The clear and conclusive medical and ethical authorities demonstrate that the use of the "emergency contraception" impedes the implantation of the newly conceived child, resulting in his or her death, and thus is a chemical abortion. The so-called "emergency contraception" is simply a chemical abortion, equally immoral as a surgical abortion.
When Does Human Life Begin?
"It is scientifically correct to say that an individual human life begins at conception, when the egg and sperm join to form the zygote, and that this developing human always is a member of our species in all stages of its life. There is not one medical text in use in one medical school in this country that teaches to the contrary." – Micheline Matthews Roth, M.D., Principal Research Associate of Harvard University Medical School
"After fertilization has taken place, a new human being has come into being. . . This is no longer a matter of taste or opinion. Each individual has a very neat beginning at conception." – Dr. Jerome LeJeune, Genetics Professor at the University of Descartes in Paris, internationally famous scientist who discovered the Down's Syndrome chromosome
How "Emergency Contraception" Functions
"Emergency contraception (also known as the morning-after pill or EC) is a high dosage of the birth control pill. Those who promote EC claim it may be used after sexual intercourse, over a period of 72 hours, to achieve the goal of preventing pregnancy.
"EC consists of multiple doses of pills taken at specific time intervals. The number of pills depends on the specific brand. Pills used for 'emergency contraception' contain the same steroids found in the typical birth control pill.

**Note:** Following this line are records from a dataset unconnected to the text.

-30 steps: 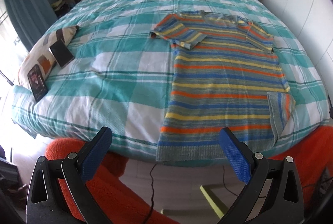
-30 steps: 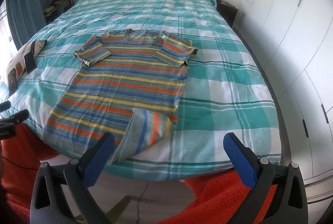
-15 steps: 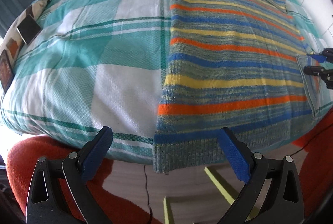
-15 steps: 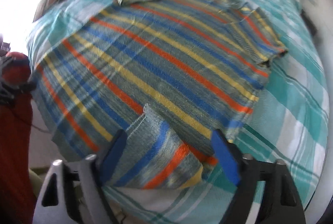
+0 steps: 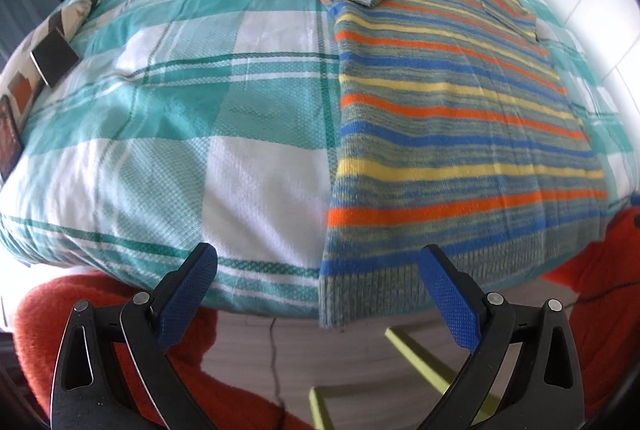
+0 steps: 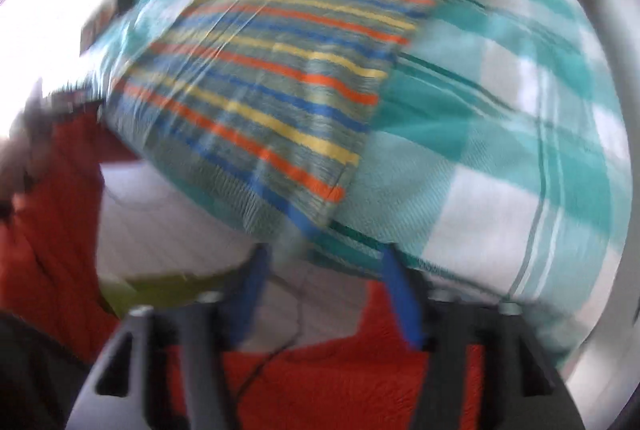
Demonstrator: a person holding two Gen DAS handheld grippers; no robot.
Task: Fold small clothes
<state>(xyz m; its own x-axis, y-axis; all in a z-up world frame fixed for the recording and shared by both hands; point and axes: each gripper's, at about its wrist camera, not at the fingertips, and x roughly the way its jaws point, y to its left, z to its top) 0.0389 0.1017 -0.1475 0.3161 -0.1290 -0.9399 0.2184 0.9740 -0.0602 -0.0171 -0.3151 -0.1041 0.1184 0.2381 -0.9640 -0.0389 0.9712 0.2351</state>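
Note:
A striped knit T-shirt [image 5: 448,118] in orange, blue, yellow and grey lies flat on the checked bed cover, hem hanging over the near edge. My left gripper [image 5: 320,270] is open and empty, its jaws either side of the hem's left corner. The right wrist view is blurred. There the shirt [image 6: 280,78] lies flat, and my right gripper [image 6: 324,258] is partly open just below the hem's right corner; the corner seems to reach between the blue pads, but whether they touch it cannot be told.
The bed cover [image 5: 168,134] is teal and white check. A patterned pillow with a dark phone [image 5: 54,60] lies at the left edge. An orange rug [image 6: 340,382] and wooden floor lie below the bed edge. A white wardrobe wall stands at right.
Both grippers have come down close to the shirt's hem. The folded-up corner at the right hem now lies flat. The right gripper's jaws have narrowed and that view is blurred with motion.

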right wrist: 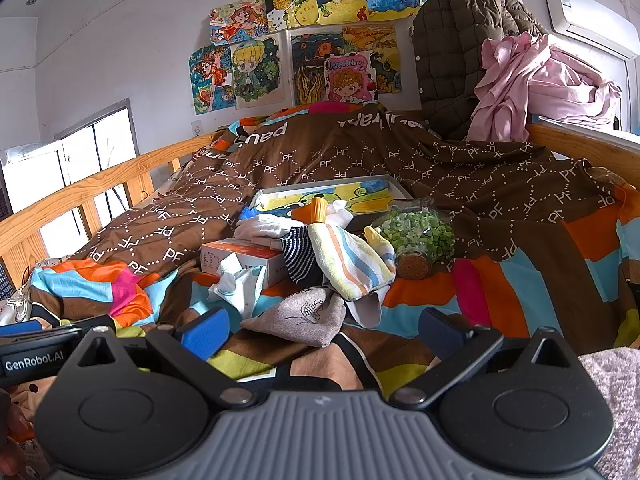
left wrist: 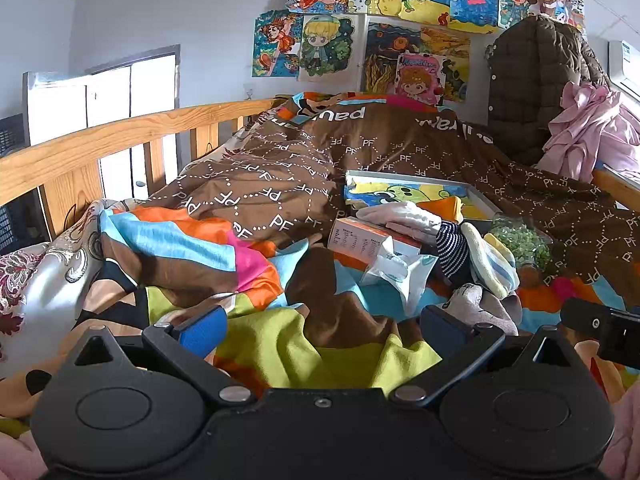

How does it work? EC has three possible ways in which it can work:
"1. Ovulation is inhibited, meaning an egg will not be released.
"2. The normal menstrual cycle is altered, delaying ovulation; or
"3. The lining of the uterus is irritated, so that if the first and second actions fail, and a child is conceived, this tiny baby boy or girl will die before he or she can actually attach to the lining of the uterus. In this third action, her body rejects the tiny baby and the child will die. This is called chemical abortion." – American Life League
"While these pills may sometimes have a contraceptive mode of action because they prevent or delay ovulation or fertilization, they are designed to prevent implantation as well.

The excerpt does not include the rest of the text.